A thorough representation of the seven-dimensional composition space is required to ensure the DNN represents all space. In addition to the composition space, temperature and pressure were maintained constant through all single equilibrium calculations, hence features are only dependent on the composition. The fixed temperature of 800 C is used to mimic that of the common annealing temperatures used in the literature, where single solutions have been reported to be stable.

Post-processing consisted of filtering out faulty runs and summing up all equivalent phases, so even though ordered phases could be present, they are associated with the disordered parent lattice. While this problem simplification lowers the predictability of the final regressor, it serves the objective of differentiating between simple FCC and BCC solutions and more complex intermetallics. Lastly, we isolate the highest recurrent phases in all the data: FCC, BCC, SIGMA, and LAVES, and the rest of the phase fractions, making up an average of 7.8% in the whole data contain the common intermetallics, as well as the HCP and its ordered substructures.

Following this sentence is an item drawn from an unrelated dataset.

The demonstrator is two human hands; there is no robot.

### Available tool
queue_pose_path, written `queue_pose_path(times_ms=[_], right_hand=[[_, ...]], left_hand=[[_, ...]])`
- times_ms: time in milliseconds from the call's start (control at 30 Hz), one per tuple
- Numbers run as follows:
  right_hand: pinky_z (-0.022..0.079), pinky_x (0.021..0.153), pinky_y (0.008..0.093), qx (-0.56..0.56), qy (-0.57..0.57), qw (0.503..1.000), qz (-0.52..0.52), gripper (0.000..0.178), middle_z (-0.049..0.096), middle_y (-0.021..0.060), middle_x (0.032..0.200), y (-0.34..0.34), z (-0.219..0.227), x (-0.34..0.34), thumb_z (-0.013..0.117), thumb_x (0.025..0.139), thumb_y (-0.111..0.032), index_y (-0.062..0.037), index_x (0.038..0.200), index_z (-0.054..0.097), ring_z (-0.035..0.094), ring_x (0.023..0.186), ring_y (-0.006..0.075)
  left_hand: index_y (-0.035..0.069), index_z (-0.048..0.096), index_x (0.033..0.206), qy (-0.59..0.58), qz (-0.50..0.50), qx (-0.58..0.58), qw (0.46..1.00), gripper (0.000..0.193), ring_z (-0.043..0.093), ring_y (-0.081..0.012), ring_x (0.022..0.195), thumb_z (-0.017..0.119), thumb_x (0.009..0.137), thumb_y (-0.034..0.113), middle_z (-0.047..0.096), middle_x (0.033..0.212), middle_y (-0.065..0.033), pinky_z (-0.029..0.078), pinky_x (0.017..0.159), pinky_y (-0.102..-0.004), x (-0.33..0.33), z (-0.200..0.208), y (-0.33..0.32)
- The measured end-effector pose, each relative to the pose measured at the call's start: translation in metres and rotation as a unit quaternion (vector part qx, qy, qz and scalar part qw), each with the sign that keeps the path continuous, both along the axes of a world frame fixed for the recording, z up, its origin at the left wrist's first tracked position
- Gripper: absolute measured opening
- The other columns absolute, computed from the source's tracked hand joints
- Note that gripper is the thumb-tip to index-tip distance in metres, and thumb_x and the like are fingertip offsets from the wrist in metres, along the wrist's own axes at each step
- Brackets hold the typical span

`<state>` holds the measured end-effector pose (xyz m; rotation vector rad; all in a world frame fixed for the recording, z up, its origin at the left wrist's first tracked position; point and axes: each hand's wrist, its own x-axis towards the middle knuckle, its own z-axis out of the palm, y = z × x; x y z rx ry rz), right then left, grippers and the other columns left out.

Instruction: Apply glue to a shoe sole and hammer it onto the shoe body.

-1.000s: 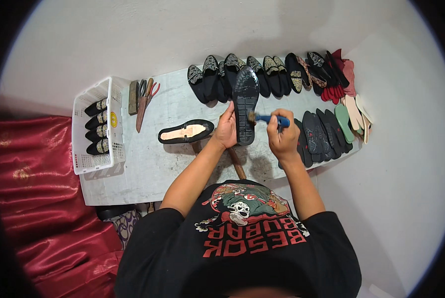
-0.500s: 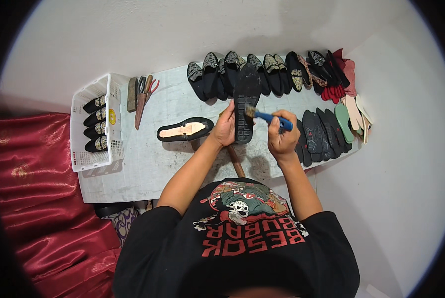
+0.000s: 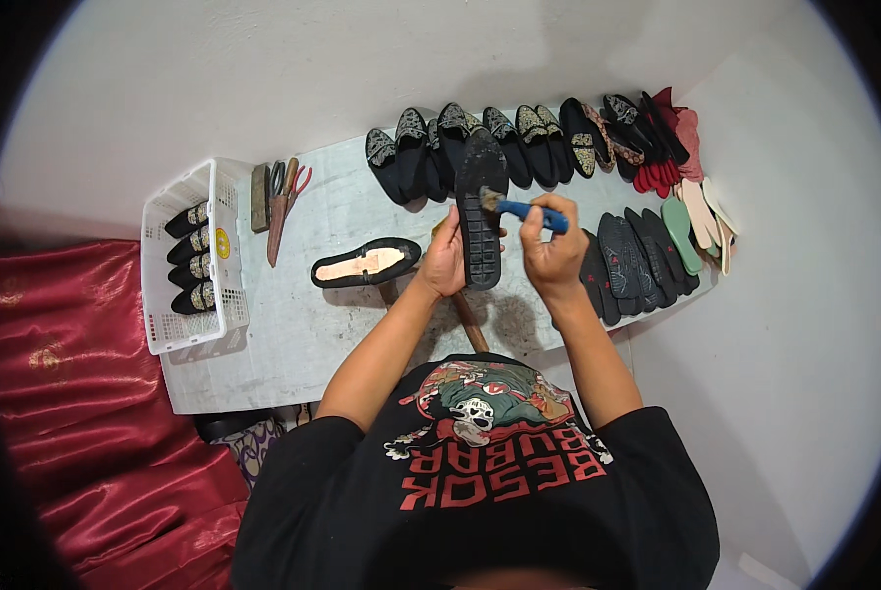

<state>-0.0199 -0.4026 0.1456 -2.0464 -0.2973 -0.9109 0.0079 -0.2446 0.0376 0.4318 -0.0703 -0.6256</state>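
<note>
My left hand (image 3: 444, 258) grips a long black shoe sole (image 3: 482, 254) by its side, holding it upright above the table. Square recesses cover its lower part, while the far end is smoother. In my right hand (image 3: 555, 254) is a brush (image 3: 531, 212) with a blue handle, and its pale bristles touch the sole above the recesses. To the left of the sole lies a black shoe upper (image 3: 365, 264), its pale board side facing up. A brown wooden handle (image 3: 470, 323) shows below my left hand; its other end is hidden.
A white basket (image 3: 226, 313) with several patterned black shoes stands left, near pincers and other tools (image 3: 281, 208). Patterned shoes (image 3: 411, 157) line the table's back. Black soles (image 3: 617, 258) and pale insoles (image 3: 698, 214) lie right. Red satin cloth (image 3: 86, 413) hangs left.
The brush has moved a little up the sole toward its far end. My right hand has gone slightly left and up with it. The left hand keeps its hold.
</note>
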Motion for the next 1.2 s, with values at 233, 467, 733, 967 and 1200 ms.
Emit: queue_pose_path(times_ms=[233,467,733,967,1200], right_hand=[[0.053,0.059,0.0365,0.014,0.015,0.999,-0.038,0.015,0.066,0.0122,0.080,-0.016,0.010,0.010,0.067,0.093,-0.012,-0.0011,0.101,0.061,0.068,0.064,0.0296],[0.053,0.059,0.0372,-0.035,0.000,0.999,0.041,0.016,0.066,0.0133,0.080,-0.008,0.002,0.000,0.067,0.092,-0.011,0.0004,0.100,0.060,0.068,0.064,0.0304],[0.052,0.058,0.0368,-0.045,0.002,0.996,0.070,0.012,0.064,0.0115,0.077,-0.008,0.004,-0.005,0.066,0.090,-0.009,-0.0006,0.097,0.059,0.065,0.061,0.0285],[0.051,0.055,0.0356,-0.009,0.003,1.000,0.022,0.012,0.065,0.0108,0.077,-0.009,0.009,0.003,0.066,0.091,-0.009,-0.0005,0.096,0.059,0.065,0.059,0.0254],[0.051,0.058,0.0397,-0.048,0.017,0.995,0.087,0.013,0.064,0.0127,0.077,-0.010,-0.002,-0.026,0.065,0.088,-0.010,-0.0004,0.094,0.059,0.064,0.061,0.0311]], left_hand=[[0.007,0.056,0.136,-0.015,0.018,-0.025,0.999,0.060,0.068,-0.0233,0.104,0.030,0.108,0.053,0.069,0.116,-0.0103,0.056,0.089,-0.0385,0.005,0.003,0.008],[0.007,0.054,0.138,0.001,0.050,-0.045,0.998,0.057,0.067,-0.0238,0.105,0.031,0.108,0.051,0.068,0.118,-0.0105,0.055,0.093,-0.0408,0.012,0.015,0.005],[0.006,0.057,0.134,0.047,0.044,-0.050,0.997,0.054,0.068,-0.0247,0.102,0.032,0.109,0.047,0.069,0.117,-0.0118,0.055,0.091,-0.0404,0.018,0.009,0.010],[0.006,0.057,0.135,0.001,-0.030,-0.112,0.993,0.057,0.066,-0.0278,0.112,0.032,0.108,0.050,0.067,0.123,-0.0134,0.052,0.101,-0.0432,0.022,0.002,0.008],[0.008,0.061,0.129,0.015,-0.007,-0.076,0.997,0.058,0.069,-0.0249,0.098,0.035,0.107,0.054,0.071,0.110,-0.0130,0.057,0.085,-0.0392,0.027,0.016,0.008]])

Proposing a less thermodynamically selective oriented approach and simplifying the phase fraction to either simple solutions (FCC and BCC) or intermetallics.

Feature construction

The featurization strategy used in ref. 53 is used for each elemental property, resulting in three different composition-unique features. These three transformations, the average, the harmonic average, and the average difference, were applied to 30 features retrieved from the Oliynyk elemental database from the open-source software BestPractices54. Additionally, to further complement the features set, six commonly used features in HEA machine learning are described in ref. 12 are added. Resulting in a total number of 96 alloy-unique features, a summary of the transformations and Formulae used to generate these are listed in Table 2.

Table 2 Feature generation equations. Table depicting the different formulae to calculate different features.

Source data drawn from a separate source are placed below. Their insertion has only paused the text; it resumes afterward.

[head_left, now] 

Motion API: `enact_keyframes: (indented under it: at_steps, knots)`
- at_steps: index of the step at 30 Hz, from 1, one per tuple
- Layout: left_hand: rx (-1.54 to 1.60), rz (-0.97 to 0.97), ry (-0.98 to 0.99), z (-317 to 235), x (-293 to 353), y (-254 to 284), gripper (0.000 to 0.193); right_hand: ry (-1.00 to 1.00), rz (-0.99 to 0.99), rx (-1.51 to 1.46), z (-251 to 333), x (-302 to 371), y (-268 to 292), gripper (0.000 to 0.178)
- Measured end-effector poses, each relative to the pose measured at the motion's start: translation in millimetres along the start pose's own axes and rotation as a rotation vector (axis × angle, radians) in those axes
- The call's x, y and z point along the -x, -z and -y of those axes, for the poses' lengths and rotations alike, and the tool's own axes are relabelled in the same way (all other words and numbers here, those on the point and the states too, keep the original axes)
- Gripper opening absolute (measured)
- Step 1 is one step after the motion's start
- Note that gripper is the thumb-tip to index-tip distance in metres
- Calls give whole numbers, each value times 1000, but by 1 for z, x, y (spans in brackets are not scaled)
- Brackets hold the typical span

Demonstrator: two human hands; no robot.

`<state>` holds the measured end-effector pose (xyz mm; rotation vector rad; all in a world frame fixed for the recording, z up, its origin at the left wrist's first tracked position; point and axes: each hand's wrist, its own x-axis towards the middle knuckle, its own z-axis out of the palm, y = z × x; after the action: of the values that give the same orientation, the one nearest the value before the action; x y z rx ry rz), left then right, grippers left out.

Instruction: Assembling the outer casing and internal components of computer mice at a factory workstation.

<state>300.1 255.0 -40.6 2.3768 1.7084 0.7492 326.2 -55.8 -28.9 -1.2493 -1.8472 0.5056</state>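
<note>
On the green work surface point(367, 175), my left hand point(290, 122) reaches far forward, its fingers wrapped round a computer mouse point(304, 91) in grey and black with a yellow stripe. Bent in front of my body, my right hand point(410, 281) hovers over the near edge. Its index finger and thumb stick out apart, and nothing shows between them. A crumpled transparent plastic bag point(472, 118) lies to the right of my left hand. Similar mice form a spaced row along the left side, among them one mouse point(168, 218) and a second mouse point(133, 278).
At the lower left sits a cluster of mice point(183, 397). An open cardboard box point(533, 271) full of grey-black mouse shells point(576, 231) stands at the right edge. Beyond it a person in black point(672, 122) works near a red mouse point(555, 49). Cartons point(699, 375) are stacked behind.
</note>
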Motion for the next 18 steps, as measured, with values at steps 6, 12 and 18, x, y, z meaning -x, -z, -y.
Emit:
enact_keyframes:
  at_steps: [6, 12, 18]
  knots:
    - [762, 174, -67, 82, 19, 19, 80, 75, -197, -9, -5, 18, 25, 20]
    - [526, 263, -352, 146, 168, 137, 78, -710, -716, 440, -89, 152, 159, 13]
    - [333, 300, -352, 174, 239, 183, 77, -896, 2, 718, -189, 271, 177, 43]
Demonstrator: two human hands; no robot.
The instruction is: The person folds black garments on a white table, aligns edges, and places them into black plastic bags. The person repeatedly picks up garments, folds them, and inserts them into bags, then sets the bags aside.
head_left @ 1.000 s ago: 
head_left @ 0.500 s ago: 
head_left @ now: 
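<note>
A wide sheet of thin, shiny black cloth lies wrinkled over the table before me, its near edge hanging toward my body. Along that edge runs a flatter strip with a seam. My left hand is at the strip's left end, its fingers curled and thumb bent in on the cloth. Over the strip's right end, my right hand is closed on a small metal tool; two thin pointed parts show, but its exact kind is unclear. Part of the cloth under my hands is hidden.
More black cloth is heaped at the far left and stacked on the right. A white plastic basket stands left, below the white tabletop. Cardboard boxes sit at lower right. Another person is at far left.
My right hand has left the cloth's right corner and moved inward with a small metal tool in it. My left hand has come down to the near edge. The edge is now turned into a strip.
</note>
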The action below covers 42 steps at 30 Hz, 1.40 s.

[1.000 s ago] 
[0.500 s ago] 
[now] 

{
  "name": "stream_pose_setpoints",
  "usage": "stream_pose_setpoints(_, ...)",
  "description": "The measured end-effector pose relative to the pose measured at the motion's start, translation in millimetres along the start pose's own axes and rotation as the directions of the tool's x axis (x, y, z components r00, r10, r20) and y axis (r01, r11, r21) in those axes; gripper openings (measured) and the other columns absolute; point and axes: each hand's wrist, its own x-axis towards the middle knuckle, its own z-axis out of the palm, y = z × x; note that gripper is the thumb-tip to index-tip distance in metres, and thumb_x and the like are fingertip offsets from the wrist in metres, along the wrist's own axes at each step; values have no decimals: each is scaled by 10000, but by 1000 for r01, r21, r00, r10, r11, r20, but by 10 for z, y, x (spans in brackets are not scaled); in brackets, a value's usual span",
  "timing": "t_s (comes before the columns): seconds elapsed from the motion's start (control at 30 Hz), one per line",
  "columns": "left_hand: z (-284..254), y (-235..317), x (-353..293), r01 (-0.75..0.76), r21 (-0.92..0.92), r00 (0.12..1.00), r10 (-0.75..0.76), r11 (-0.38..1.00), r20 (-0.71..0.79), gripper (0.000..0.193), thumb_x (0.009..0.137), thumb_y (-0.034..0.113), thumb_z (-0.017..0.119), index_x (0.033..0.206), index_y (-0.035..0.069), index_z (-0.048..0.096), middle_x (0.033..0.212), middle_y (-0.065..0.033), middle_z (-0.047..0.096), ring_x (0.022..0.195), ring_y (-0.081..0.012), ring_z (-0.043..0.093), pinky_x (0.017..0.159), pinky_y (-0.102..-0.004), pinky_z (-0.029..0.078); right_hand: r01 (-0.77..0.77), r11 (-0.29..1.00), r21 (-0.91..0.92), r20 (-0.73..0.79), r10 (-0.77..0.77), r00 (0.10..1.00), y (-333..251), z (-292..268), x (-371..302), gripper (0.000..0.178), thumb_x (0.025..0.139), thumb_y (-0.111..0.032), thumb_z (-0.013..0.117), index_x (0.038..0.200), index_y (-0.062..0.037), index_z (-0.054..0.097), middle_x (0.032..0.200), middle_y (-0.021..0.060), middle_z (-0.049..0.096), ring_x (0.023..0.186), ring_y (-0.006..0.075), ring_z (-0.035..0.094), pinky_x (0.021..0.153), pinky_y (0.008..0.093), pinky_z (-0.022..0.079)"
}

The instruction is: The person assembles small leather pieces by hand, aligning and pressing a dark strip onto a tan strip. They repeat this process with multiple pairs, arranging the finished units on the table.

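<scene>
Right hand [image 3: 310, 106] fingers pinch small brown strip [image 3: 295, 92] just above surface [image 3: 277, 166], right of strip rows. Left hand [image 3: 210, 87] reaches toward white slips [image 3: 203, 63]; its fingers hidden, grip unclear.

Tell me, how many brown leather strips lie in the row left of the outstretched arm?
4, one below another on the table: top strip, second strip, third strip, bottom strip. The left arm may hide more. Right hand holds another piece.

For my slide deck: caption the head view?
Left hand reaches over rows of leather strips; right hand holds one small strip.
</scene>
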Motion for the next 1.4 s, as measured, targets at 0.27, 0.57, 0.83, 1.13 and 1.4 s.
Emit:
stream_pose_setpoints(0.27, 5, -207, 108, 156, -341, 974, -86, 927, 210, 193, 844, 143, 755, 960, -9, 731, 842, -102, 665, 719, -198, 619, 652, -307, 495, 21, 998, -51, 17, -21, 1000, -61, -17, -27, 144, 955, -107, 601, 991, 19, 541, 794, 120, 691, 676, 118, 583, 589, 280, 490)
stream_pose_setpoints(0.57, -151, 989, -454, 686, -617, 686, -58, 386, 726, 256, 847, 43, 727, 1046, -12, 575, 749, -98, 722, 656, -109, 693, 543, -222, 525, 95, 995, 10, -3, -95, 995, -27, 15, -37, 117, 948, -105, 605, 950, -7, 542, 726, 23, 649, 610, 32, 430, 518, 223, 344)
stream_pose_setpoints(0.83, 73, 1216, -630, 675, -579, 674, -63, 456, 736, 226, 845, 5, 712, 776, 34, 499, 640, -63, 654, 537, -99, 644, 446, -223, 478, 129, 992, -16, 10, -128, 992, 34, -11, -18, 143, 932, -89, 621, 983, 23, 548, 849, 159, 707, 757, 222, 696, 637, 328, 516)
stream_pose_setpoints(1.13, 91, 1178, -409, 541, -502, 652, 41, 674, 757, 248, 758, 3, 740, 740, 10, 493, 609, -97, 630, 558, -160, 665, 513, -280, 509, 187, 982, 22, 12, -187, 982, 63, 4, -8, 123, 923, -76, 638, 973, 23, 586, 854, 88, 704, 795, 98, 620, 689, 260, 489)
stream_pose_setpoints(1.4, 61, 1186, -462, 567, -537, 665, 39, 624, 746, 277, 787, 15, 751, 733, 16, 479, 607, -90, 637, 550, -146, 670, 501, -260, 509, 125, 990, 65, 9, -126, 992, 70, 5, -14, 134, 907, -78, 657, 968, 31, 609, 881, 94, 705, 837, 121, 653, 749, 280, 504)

While some works have found that Rectified Neural Networks may be unaffected by the curse of dimensionality on specific cases55,56 generalizing this idea to the current work is not trivial and the model here could be benefited by an initial feature selection. Still, feature relations with the phase fraction data are one of the main interests of this work. Therefore, we opt to maintain as many features as possible from our start training dataset to further draw feature-phase relations. As a first step towards unveiling feature significance and phase-feature signature, we study the complete correlations between each feature and the five classes (four major phases and the sum of the rest of the alloy’s fraction).

Deep neural network

The overall data shape of the generated alloy database is of 5 output classes and 96 input features. Hence, the architecture of the Deep Neural Network’s regressor has to be equivalent. The hidden rectified linear layers will handle the complexity of the problem. The architecture proposed takes into account the composition constraint on the output: All phase fractions have to sum up to 1. Therefore, the output layer is a softmax activation layer, which constrains the output layer values to sum to 1 which normally reflects class probability but in this case, is taken as phase fraction values.

Before this last layer, the rest of the NN has a classic dense architecture with a Rectified Linear Unit (ReLU) activation function. Each one has a number of trainable parameters of ln−1 × ln + ln, where ln and ln−1 is the number of nodes in the current and previous layer, respectively. The DNN architecture is composed of an input layer of size 96, 4 hidden ReLU layers of size 128, 64, 64, and 5, and a final output soft-max layer of size 5. The loss chosen is the mean squared error in order to optimize all coefficients of determination having all classes the same priority. The training was carried through with an Adam AMSGrad optimizer57, a learning ratio of 0.02 and a batch size of 1024 datapoints for a 10,000 epochs.